Dataset excerpts below:

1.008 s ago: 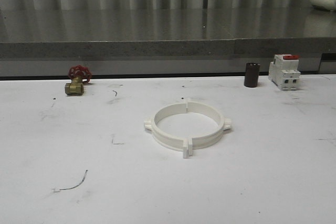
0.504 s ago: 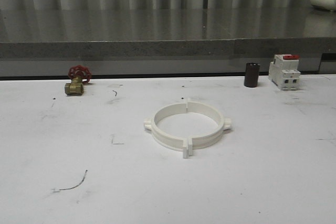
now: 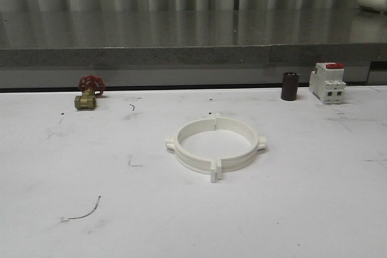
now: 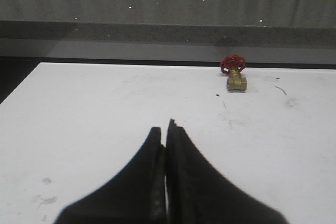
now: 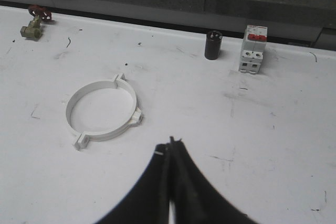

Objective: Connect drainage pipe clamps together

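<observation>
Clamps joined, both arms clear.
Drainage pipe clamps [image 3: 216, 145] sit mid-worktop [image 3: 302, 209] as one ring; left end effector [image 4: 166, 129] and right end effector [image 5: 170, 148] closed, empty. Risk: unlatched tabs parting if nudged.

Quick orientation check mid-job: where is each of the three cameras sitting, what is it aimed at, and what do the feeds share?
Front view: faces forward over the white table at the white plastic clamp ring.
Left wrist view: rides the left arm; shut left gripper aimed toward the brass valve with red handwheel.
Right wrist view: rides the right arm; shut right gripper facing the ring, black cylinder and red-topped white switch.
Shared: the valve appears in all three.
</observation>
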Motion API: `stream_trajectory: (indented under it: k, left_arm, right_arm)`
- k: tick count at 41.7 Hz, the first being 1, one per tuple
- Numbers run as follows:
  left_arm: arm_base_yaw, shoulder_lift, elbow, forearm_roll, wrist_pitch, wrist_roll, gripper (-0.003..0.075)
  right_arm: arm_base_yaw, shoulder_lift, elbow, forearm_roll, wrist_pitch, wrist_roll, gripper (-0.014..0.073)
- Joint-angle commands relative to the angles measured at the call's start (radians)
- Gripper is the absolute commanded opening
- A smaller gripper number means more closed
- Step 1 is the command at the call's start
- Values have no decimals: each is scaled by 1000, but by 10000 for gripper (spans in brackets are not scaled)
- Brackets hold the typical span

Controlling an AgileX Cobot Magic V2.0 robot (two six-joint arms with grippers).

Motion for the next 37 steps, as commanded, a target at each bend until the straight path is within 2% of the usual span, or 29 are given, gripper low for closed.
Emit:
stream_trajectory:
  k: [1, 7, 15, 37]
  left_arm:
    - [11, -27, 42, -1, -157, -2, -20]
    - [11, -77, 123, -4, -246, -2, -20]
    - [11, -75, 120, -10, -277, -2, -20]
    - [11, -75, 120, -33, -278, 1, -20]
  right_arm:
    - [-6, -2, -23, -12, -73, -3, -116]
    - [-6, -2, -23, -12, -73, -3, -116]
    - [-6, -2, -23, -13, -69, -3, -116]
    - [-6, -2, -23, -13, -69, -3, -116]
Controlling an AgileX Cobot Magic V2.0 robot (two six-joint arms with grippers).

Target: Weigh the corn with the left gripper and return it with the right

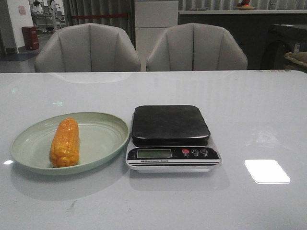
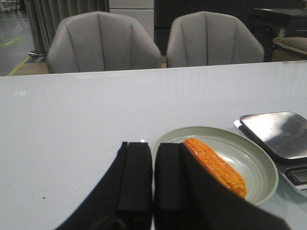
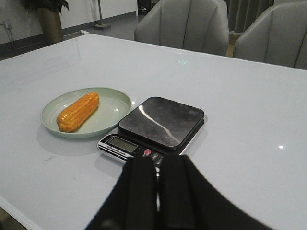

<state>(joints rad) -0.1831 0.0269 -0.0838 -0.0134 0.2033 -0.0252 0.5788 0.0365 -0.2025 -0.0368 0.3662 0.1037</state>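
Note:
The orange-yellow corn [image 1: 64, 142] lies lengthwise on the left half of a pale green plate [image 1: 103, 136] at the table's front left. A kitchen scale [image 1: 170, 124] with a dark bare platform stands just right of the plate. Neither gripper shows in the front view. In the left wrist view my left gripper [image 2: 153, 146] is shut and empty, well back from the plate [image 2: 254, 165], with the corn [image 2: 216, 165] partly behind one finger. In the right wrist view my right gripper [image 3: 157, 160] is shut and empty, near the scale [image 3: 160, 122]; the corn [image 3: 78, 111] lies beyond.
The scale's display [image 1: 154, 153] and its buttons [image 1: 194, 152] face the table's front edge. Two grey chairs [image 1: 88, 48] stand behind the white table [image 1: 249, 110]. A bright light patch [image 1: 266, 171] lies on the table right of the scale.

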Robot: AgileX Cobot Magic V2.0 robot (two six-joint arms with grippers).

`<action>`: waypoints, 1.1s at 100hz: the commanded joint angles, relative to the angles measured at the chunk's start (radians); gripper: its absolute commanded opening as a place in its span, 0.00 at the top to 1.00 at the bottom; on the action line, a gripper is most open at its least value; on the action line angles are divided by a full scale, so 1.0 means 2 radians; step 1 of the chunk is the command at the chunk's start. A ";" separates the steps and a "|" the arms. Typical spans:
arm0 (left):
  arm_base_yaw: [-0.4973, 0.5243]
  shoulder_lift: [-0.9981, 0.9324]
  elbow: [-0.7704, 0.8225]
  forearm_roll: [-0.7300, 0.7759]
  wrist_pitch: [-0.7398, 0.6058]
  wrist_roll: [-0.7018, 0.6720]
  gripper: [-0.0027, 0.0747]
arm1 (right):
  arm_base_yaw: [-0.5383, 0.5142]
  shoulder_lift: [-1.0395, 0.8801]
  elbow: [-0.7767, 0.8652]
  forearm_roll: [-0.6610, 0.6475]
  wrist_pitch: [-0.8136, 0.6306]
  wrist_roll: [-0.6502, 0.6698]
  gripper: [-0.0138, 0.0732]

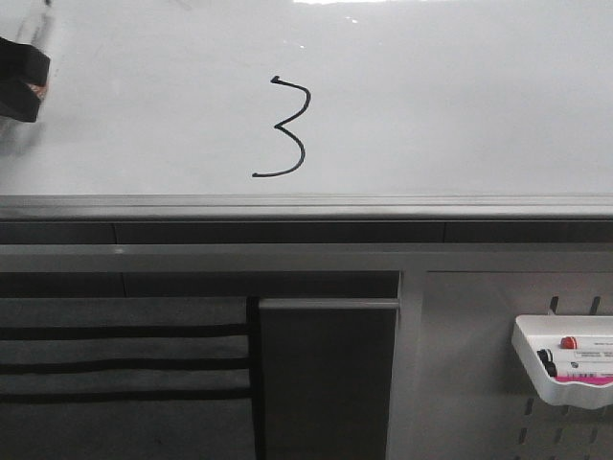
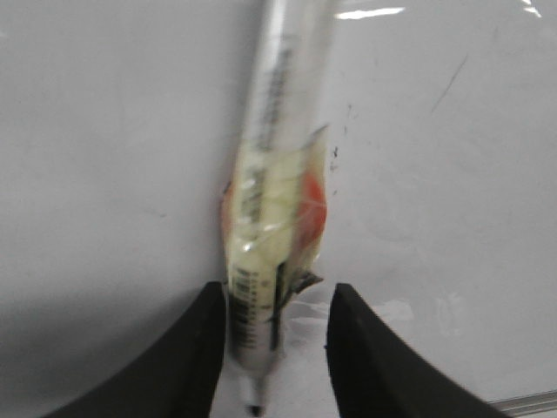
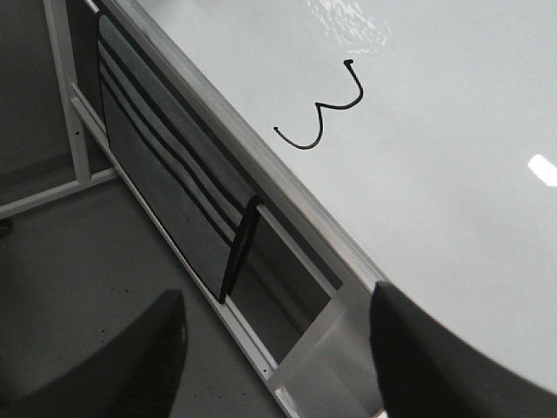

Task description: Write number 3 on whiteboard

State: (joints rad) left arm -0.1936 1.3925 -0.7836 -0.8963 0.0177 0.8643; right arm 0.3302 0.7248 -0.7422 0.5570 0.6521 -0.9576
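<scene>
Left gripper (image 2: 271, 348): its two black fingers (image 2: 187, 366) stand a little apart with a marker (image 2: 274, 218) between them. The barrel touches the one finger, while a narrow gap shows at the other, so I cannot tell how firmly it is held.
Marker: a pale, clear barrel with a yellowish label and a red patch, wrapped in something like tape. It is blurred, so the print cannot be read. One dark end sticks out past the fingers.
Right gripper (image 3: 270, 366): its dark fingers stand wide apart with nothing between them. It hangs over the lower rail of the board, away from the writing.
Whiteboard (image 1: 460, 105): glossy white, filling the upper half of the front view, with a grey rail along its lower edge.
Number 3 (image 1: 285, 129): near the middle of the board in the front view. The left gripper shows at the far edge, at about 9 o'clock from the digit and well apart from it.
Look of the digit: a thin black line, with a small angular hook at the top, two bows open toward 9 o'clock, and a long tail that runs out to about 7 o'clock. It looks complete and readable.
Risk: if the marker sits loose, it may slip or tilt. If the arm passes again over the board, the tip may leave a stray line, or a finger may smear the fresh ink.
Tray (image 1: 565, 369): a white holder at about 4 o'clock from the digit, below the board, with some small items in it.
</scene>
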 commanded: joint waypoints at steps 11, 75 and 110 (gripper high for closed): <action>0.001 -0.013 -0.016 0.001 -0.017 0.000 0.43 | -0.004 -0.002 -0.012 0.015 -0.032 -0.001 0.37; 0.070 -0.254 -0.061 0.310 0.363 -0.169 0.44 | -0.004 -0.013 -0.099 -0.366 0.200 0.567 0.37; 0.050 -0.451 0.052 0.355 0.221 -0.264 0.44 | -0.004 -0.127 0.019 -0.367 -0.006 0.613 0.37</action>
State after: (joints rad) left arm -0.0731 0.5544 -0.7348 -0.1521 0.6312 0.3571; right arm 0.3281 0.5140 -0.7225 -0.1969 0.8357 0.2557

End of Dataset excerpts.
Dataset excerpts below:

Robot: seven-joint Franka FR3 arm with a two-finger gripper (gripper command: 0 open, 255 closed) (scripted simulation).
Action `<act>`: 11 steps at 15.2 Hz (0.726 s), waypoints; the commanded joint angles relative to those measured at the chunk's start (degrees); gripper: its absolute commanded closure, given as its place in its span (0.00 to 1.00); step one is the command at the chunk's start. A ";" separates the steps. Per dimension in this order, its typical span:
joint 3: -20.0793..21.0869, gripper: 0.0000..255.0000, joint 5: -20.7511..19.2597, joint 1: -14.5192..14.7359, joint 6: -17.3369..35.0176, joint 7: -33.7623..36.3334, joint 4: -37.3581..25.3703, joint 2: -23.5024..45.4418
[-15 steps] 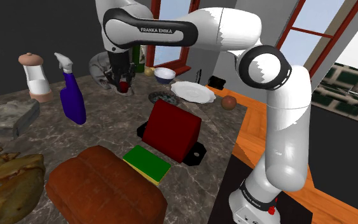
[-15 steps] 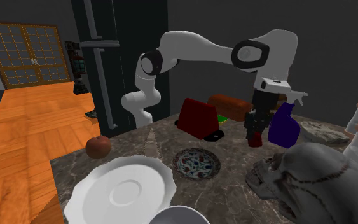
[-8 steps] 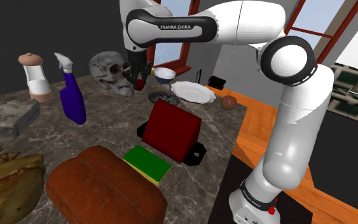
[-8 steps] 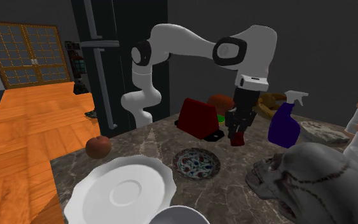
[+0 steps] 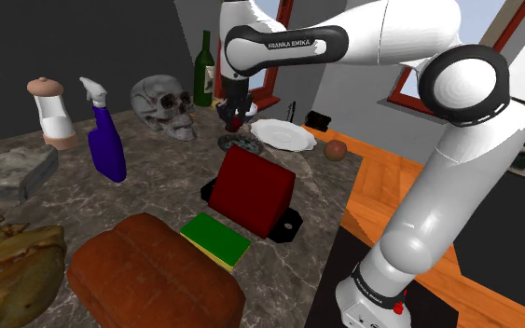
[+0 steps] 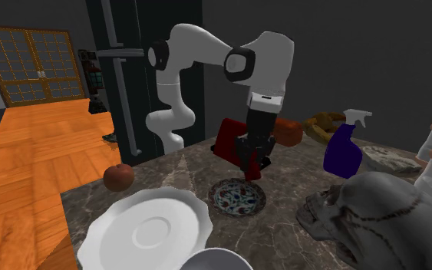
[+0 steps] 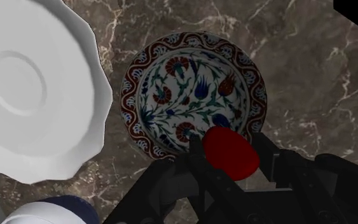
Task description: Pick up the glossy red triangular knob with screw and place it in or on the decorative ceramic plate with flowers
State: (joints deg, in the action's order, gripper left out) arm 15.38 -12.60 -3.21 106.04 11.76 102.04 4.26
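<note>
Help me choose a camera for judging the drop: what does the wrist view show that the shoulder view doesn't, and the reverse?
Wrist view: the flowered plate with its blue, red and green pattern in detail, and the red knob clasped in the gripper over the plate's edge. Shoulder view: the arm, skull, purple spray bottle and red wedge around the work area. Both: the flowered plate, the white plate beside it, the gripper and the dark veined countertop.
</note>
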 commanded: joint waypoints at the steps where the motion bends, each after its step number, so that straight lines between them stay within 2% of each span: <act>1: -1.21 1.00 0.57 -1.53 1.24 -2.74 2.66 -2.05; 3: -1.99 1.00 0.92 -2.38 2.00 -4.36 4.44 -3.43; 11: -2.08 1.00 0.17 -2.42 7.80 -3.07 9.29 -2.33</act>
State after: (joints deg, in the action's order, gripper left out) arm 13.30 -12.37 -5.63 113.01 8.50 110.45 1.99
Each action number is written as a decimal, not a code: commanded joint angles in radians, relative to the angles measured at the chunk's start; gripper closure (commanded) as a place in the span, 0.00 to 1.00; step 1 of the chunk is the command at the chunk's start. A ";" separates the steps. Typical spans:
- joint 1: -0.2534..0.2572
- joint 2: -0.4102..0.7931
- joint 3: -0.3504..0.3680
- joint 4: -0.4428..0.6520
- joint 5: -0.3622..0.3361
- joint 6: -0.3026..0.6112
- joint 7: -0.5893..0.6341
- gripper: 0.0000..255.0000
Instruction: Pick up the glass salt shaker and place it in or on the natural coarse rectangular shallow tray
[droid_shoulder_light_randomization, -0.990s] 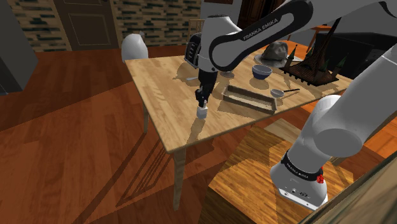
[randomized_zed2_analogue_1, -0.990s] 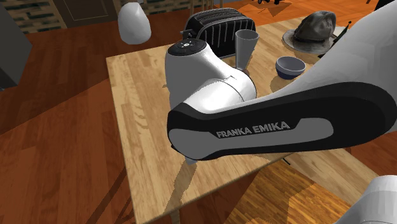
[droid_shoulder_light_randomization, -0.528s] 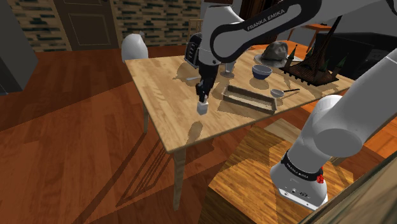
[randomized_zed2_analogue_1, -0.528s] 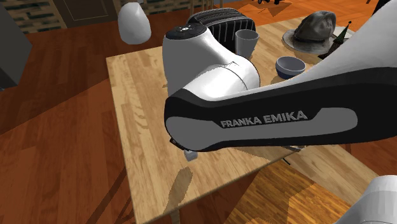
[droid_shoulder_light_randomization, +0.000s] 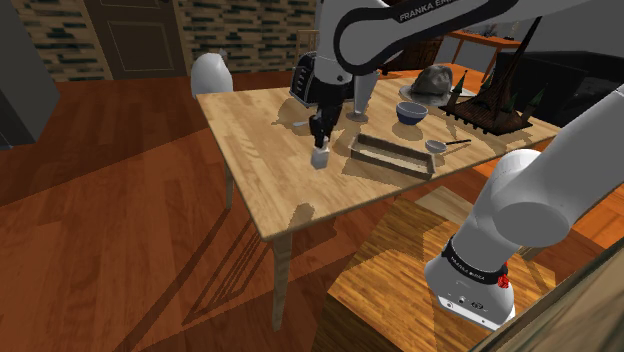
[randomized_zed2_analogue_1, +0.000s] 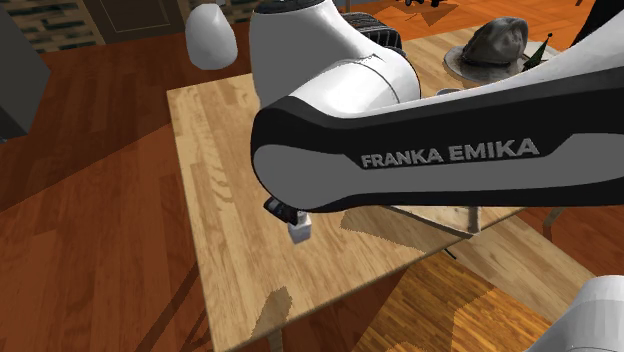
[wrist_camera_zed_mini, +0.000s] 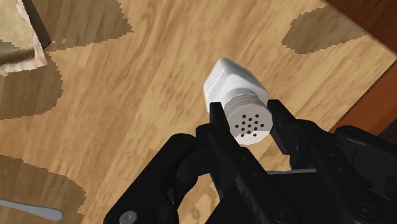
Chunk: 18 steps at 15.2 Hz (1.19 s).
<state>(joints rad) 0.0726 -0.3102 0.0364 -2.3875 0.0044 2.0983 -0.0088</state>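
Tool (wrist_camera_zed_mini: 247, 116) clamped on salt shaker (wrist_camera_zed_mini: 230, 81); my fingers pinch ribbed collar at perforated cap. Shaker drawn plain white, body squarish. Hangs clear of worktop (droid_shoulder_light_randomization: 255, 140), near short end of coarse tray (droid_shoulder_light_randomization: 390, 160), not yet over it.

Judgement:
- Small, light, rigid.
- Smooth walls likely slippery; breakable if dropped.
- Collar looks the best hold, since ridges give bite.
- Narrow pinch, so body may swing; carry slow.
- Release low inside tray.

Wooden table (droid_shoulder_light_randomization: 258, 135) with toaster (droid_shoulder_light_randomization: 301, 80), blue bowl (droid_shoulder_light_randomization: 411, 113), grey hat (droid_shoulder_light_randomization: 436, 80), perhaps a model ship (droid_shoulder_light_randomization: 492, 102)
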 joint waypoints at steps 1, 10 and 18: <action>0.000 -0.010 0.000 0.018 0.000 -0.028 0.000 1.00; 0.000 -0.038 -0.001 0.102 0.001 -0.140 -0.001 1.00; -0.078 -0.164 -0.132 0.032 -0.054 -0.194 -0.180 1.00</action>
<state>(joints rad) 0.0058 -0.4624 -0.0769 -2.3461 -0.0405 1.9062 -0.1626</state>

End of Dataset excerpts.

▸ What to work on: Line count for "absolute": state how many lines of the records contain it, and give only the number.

▸ Answer section: 3